> [WORK TO BE COMPLETED]: Below is a listing. Set down exactly the lines from the one containing "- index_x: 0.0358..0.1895" through the one containing "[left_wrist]", both ends included, and leave out the rest.

> [SUPPLIED MATERIAL]:
* * * *
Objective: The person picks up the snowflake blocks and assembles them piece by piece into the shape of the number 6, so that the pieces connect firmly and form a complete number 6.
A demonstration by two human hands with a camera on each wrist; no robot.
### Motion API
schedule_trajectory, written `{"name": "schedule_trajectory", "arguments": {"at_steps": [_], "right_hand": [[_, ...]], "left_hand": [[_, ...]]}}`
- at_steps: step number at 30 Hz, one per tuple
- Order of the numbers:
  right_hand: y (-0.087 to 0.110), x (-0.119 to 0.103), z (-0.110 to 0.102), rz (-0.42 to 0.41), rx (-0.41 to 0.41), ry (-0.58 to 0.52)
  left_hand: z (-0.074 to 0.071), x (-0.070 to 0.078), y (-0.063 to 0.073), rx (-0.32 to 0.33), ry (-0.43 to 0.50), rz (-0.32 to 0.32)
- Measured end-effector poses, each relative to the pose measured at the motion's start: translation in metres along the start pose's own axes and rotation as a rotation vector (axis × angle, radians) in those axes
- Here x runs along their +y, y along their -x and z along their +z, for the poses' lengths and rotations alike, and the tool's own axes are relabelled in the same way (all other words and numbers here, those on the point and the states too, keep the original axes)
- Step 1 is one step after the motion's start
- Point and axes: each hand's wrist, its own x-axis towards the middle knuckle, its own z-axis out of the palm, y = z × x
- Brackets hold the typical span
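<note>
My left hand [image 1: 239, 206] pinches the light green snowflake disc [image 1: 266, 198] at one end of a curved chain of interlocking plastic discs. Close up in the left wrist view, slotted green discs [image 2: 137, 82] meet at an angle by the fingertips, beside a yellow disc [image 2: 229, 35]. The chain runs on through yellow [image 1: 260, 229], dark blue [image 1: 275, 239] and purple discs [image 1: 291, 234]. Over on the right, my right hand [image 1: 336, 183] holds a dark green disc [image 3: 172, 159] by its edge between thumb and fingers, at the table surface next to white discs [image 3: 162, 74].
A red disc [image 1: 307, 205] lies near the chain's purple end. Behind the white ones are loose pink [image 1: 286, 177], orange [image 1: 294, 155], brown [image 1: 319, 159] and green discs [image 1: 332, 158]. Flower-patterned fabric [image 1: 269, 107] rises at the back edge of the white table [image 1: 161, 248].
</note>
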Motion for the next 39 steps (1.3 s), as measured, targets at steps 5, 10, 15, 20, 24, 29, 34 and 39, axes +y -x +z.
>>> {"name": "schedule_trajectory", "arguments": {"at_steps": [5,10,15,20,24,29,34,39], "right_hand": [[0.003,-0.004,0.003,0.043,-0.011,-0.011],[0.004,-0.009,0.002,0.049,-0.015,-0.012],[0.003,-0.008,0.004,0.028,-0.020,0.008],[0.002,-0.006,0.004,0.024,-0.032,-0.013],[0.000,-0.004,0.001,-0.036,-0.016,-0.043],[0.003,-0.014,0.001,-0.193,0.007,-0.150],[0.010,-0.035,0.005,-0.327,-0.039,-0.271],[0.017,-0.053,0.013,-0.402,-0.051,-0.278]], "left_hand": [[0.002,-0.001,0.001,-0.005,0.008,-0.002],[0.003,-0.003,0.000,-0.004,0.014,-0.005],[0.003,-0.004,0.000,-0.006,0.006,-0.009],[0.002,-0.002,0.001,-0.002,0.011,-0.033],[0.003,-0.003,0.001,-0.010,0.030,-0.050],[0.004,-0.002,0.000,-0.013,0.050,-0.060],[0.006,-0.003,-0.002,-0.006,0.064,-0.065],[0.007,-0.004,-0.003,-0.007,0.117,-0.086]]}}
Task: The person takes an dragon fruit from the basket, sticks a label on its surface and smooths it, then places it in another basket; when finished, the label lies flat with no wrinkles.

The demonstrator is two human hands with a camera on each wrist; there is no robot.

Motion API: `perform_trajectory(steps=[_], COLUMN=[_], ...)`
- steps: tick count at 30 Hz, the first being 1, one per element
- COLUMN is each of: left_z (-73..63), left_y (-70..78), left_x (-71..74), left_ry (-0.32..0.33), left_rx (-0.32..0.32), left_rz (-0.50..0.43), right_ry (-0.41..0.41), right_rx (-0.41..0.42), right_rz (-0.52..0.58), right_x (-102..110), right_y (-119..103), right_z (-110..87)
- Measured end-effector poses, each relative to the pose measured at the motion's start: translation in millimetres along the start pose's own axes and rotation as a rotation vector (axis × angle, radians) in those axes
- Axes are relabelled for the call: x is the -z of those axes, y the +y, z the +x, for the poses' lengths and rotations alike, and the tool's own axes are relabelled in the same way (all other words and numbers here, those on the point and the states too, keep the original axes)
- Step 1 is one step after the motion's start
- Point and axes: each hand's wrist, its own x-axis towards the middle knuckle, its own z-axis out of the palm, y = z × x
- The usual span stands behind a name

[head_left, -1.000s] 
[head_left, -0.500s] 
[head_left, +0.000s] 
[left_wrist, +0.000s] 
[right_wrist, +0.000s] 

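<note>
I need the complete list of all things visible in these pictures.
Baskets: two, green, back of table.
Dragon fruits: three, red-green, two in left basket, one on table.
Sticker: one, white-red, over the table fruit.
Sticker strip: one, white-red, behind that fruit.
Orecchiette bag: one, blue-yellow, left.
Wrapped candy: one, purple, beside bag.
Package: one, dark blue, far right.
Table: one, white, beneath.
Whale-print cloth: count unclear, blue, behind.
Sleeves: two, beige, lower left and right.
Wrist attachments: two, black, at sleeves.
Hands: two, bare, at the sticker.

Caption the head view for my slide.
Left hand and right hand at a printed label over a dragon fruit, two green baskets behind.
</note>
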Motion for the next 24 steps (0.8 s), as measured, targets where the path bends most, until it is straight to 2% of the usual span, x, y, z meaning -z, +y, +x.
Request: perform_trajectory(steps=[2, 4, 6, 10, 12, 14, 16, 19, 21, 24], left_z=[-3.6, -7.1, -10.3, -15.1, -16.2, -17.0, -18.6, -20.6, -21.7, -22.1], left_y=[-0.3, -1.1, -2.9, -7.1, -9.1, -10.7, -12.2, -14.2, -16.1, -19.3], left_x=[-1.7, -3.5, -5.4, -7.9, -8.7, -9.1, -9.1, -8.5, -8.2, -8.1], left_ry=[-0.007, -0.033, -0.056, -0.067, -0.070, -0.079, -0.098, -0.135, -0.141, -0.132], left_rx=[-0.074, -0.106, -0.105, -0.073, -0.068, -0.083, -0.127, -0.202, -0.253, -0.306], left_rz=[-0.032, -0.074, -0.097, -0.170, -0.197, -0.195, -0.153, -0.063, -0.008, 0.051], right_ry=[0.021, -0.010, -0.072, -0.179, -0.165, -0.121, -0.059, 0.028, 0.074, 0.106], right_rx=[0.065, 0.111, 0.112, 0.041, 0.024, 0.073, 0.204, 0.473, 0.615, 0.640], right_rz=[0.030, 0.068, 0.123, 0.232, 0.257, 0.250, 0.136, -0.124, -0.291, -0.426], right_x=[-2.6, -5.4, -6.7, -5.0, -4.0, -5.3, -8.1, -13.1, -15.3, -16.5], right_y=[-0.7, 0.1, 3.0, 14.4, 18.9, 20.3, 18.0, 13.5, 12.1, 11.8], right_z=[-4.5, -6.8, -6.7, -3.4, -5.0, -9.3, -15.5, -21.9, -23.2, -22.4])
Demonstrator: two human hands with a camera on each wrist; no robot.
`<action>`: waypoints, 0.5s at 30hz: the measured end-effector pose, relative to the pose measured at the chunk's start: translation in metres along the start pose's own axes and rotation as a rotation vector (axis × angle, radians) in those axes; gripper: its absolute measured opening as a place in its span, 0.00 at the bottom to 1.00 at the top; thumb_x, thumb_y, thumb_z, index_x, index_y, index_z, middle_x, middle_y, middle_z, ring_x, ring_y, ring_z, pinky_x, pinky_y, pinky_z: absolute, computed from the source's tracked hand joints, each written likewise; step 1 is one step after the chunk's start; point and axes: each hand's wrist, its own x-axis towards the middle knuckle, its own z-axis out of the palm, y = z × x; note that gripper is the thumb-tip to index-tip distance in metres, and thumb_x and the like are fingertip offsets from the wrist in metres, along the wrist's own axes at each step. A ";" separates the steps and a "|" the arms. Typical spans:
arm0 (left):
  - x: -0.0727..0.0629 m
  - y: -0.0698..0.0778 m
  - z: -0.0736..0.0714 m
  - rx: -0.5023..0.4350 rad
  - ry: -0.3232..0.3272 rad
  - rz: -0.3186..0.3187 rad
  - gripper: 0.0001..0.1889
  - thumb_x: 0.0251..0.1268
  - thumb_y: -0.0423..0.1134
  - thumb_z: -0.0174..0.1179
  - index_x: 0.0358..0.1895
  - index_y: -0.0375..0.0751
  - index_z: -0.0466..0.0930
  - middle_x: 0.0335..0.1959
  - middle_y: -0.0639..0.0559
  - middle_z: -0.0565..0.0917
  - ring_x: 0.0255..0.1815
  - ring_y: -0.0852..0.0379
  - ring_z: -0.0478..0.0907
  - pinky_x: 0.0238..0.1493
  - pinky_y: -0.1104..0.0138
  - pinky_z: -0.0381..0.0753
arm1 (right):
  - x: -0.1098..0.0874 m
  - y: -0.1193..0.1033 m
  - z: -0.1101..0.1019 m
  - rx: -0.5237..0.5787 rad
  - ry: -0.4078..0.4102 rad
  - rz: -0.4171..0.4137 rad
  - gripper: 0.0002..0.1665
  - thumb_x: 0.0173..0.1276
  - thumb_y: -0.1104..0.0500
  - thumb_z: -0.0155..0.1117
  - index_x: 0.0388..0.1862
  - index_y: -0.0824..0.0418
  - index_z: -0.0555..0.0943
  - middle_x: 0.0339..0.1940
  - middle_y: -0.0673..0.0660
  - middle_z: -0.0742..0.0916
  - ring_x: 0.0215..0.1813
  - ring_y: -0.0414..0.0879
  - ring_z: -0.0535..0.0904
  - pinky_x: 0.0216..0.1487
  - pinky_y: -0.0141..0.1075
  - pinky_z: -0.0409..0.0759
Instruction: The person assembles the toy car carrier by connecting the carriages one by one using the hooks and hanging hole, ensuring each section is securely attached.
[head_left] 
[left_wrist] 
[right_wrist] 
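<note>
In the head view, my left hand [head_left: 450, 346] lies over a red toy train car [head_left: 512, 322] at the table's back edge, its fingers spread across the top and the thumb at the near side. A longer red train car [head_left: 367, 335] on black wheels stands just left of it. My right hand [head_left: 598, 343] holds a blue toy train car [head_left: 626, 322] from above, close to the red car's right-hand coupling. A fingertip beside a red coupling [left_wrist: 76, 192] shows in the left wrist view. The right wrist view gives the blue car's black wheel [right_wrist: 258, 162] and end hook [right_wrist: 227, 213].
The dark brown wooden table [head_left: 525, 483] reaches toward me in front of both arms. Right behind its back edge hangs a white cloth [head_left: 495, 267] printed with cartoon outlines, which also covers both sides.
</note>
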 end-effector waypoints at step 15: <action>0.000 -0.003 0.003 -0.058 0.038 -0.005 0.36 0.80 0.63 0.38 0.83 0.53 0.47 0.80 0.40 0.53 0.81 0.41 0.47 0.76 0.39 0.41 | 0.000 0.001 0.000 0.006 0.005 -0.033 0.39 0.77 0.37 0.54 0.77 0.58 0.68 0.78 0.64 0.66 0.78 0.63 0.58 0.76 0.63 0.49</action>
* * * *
> [YOUR RESPONSE]:
  - index_x: 0.0358..0.1895
  - index_y: -0.0375..0.0751
  - index_z: -0.0466..0.0930
  - middle_x: 0.0335..0.1959
  - middle_y: -0.0639..0.0559
  - middle_z: -0.0565..0.0917
  - ring_x: 0.0255..0.1815
  - ring_y: -0.0852..0.0379
  - ring_z: -0.0478..0.0907
  - pinky_x: 0.0238..0.1493
  - pinky_y: -0.1104..0.0138
  - pinky_z: -0.0381..0.0753
arm1 (right):
  - x: -0.1098..0.0874 m
  - y: -0.1193..0.1033 m
  - z: -0.1101..0.1019 m
  - rx: -0.5237..0.5787 rad
  - ry: -0.4078..0.4102 rad
  - rz: -0.4171..0.4137 rad
  - gripper: 0.0002..0.1665
  - thumb_x: 0.0173..0.1276
  - thumb_y: -0.1104..0.0500
  - thumb_z: -0.0155..0.1117
  - index_x: 0.0388..0.1862
  - index_y: -0.0824..0.0418
  - index_z: -0.0555..0.0943
  - middle_x: 0.0339..0.1940
  - middle_y: -0.0673..0.0660
  - middle_z: -0.0742..0.0916
  - ring_x: 0.0215..0.1813
  - ring_y: -0.0414..0.0879
  - ring_z: -0.0535..0.0904
  - pinky_x: 0.0216..0.1487
  - pinky_y: -0.0141..0.1075
  - pinky_z: -0.0409..0.0759
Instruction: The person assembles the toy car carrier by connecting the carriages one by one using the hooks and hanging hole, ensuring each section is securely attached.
[head_left] 
[left_wrist] 

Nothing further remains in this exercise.